**WHAT IS REQUIRED:**
Repeat exactly, and only, the lines below starting at the line that contains "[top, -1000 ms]" and ending at the line that contains "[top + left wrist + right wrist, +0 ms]", inclusive of both.

[Start of section]

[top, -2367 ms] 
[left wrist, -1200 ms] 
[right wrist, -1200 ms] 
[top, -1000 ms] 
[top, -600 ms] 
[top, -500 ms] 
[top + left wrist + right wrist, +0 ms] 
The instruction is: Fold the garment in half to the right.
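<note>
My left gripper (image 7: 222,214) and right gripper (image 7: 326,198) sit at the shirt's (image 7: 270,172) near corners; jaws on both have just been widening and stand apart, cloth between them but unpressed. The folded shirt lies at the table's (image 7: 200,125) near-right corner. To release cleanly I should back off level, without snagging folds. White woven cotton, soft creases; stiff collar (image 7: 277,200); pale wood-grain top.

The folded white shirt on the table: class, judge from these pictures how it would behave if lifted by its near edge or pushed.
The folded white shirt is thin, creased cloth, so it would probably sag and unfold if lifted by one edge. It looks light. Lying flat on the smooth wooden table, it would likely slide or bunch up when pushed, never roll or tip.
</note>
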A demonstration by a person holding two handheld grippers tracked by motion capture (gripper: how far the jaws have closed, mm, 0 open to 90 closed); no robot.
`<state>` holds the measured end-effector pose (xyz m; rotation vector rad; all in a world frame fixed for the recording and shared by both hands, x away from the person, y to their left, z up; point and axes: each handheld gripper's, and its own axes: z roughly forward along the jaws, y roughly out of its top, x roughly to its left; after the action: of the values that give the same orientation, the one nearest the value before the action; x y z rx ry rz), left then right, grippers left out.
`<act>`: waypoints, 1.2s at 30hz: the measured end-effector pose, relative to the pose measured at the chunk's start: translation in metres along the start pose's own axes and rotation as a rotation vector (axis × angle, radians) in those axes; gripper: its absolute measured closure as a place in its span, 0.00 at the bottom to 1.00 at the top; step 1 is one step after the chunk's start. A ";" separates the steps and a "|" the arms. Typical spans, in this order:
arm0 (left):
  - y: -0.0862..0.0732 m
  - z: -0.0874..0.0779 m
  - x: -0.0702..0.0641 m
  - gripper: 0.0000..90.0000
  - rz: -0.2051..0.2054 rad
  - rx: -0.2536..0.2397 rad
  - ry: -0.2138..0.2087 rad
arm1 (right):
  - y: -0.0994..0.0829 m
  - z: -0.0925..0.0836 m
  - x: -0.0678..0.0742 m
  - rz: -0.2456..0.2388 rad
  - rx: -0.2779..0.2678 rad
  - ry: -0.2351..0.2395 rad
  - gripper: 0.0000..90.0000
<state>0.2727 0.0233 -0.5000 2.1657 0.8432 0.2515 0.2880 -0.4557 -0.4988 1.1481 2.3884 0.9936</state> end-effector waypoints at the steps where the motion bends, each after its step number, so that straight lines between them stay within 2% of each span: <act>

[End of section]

**ANSWER TO THIS PROBLEM:**
[top, -1000 ms] 
[top, -600 ms] 
[top, -500 ms] 
[top + left wrist + right wrist, +0 ms] 

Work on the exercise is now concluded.